When you have more and more mobile devices in the hands of consumers, which generate a ton of information that goes into a business database, it has been more difficult to get the information out. We saw that as an ever-increasing problem as more and more things got connected within the digital economy. Fundamentally, we saw that as an architectural problem. For products built in the 20th century, it was hard to deal with business data in the digital age. That was the fundamental design principal we had when we moved into the sphere and we thought about how we could bring that value to our customers.
We took a very data-centric view, based it on our business experiences, and we pulled together the thought that we need a new data platform on which we can do digital business transactions. We kept with our core business, which is running businesses better; to improve productivity. But with the ever-increasing importance of data as well as the business processes, we thought we need something to cope with this massive explosion of data.
That is where we decided to create a new technology of our own to deal with this, which is SAP HANA.Over the last past five years, we reengineered our application and launched SAP S/4HANA in 2015. It is a new generation of digital core, as we call it, based on a technology which is designed for dealing with all the data in the digital age.
We didn’t just decide to go and build a new database for no reason. We saw that the power and core value proposition of helping companies to improve the way they ran was compromised by old technologies. We created this new technology before we could create a new digital business application.
SAP HANA has been a phenomenal product over the last five years, as you mentioned. We saw several live implementations in Sri Lanka as well. How do explain the impact which was created by this technology within APAC?
We have been very successful and the reason for that is that organizations have realized the opportunities SAP HANA and SAPS/4HANA carries with it. SAP thought about the opportunity as well and we built something to serve those opportunities for our customers. One of the fundamental things we say about SAP HANA is that it runs in real-time. It means that your business can run live. Consider an online taxi booking app. Everything is mobile and the user experience is beautiful. The good thing about taxi booking apps is that it is not just the front-end which is a good user-experience but the whole end-to-end process in real-time. If I order a cab and my call still goes to someone in a call center and that person radioed the message to cabs so that it took her 20 minutes to find a one — the output is not as successful. The fact that the back-end is as real time as the front end is what makes it work.
A lot of companies are thinking about digital and they think that a beautiful mobile app and website is all they need. If their supply chains still take two weeks to deliver something it is not really a digital business. It is merely a digital wrapper on an old business. That is why we say this digital business application is necessary to fulfill the demands of the digital age. Our customers are starting to realize that this is what we are delivering. SAP thought about the whole end-to-end process, so SAP S/4HANA is that digital core, serving all the new waves of digital interactions. That is why people are seeing the impact
of it.
Running in real time in every business process is very important. It allows people to operate their businesses differently because an old business cycle running on old ERP software was defined by the constraints of the ERP software. A company’s financial close was dictated by the fact that it had to batch up all work and then do a financial close. We can do that whenever we like with SAP S/4HANA. There is no more business rigidity and knowing how much cash a company has to spend means it can do that whenever it wishes to.

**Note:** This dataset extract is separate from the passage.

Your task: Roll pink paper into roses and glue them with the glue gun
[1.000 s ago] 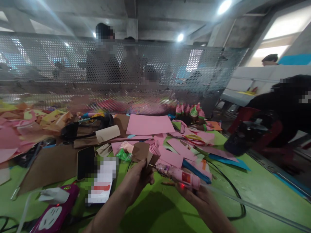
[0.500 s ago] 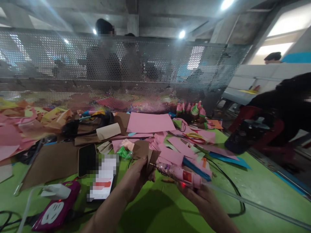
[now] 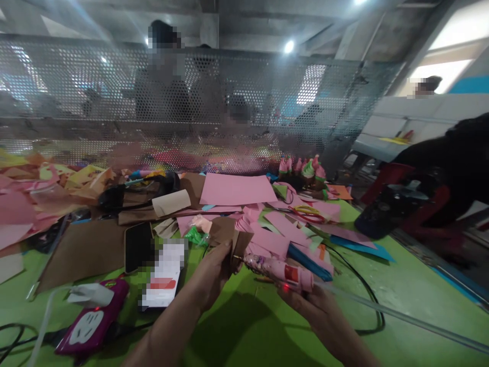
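Observation:
My left hand [image 3: 216, 272] pinches a folded brown piece of foam or paper [image 3: 240, 243]. My right hand [image 3: 311, 306] is wrapped round a pink glue gun [image 3: 282, 270] with a small red light lit. The gun's metal tip reaches the brown piece at its lower part; whether glue is coming out cannot be seen. From the gun's back end, a long clear glue stick [image 3: 401, 318] runs off to the right. Just behind the brown piece lies a pink ruffled swirl [image 3: 244, 220]. A crumpled bit of green plastic [image 3: 196, 236] is left of it.
On the green table [image 3: 237, 336] are a lit phone [image 3: 166, 275], a dark phone [image 3: 138, 248] and a purple power strip [image 3: 93, 321]. Pink sheets [image 3: 237, 188], scissors [image 3: 307, 211] and finished-looking cones [image 3: 308, 169] lie farther back. A perforated metal screen [image 3: 244, 137] stands behind; a dark bottle [image 3: 389, 209] is right.
The glue gun has shifted slightly left, its tip closer against the brown piece. Both hands keep their hold, and the view has tilted a little.

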`<state>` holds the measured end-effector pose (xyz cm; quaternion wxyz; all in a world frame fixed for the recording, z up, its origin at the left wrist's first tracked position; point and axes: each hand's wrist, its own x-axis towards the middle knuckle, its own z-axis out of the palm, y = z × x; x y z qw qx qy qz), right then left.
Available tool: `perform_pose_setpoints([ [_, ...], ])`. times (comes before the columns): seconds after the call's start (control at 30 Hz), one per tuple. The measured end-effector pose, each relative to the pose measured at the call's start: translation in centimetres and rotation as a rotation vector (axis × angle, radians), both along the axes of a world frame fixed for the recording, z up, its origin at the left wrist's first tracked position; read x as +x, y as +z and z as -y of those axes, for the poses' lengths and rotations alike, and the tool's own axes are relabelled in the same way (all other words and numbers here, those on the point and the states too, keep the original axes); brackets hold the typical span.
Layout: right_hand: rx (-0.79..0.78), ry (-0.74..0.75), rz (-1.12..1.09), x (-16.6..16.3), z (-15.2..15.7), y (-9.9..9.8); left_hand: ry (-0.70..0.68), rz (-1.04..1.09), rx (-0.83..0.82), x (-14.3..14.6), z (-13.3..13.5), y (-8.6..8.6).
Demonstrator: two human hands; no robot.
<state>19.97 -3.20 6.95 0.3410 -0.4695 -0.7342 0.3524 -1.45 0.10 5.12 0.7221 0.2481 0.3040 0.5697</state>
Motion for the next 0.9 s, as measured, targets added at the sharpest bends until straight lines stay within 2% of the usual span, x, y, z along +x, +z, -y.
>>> perform_pose_setpoints([
  [0.27, 0.0, 0.003, -0.001, 0.3, 0.13, -0.37, -0.009, 0.039, -0.008, 0.01, -0.28, -0.42],
  [0.7, -0.018, 0.034, 0.035, 0.27, 0.38, 0.24, -0.028, 0.017, 0.001, 0.01, -0.51, -0.54],
  [0.9, 0.011, -0.017, 0.001, 0.15, 0.1, 0.16, -0.047, 0.043, 0.056, -0.18, 0.0, -0.53],
])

In Asia Pacific, we have customers in the supply chain industry who dynamically reroute their trucks depending on the demand that is coming in. If a customer has an urgent demand, we reroute because there is so much profitability. This means your whole business dynamics change. That is what we are allowing people to do.
You talked about data explosion. However, the industry still talks about siloed information. Few companies would have the mechanism to provide real time data analytics and what not. Data has become a big challenge as well as a big opportunity for organizations. How would SAP look into this matter?
I think we are in the best position right now because 73 percent of world businesses pass through an SAP system. The most important data you have is already within SAP. Adding to that, we have made it very easy for businesses because the technology underneath is going to expand to cope with any piece of data you add. Most businesses are going to access information on how SAP would help a specific business case and look up a specific technology product which is already in our product stack, instead of creating adatabase on top of another database. That is how SAP HANA works.
How has the database structure changed over the years from being relational to in-memory now? How does a platform like SAP HANA address database issues such as data fragmentation?
Traditional databases from 10-15 years ago have simply not kept up with business requirements due to the sophistication of modern businesses. This has resulted in terrible fragmentation of data which has slowed down the innovation aspect of a business.
SAP S/4HANA does attack that void head on and addresses customers on how to bring their capabilities into one place and providesthe right database processing competencies for sophisticated, multi-channeled, IoT-enabled applications.
You put your money in your bank account and assume it is safe. Likewise, you put your data in a database and hope your data are safe. As databases grew over the last 40 years, the complexity of applications on top of them and the sophistication have stressed out the databases. If databases don’t exist; imagine the complexity that a business with a different number of applications has to undergo.
The database platform is incredibly important for a business but basically, it hadn’t grown to support the requirements of a business over the last 10-15 years. That is where a platform like SAP HANA tackles that problem head on. If an organization needs a new architecture (on premise or cloud) to store data to support its sophisticated businesses; it is not a major issue for SAP HANA because it has the capability to implement new types of data like geospatial data, unstructured data, documents, mobile phone location data and so forth. In addition to this, the cost for putting your data into an in-memory system has dramatically dropped with the drop of memory costing. It has become commercially more affordable when you compare it with five years ago.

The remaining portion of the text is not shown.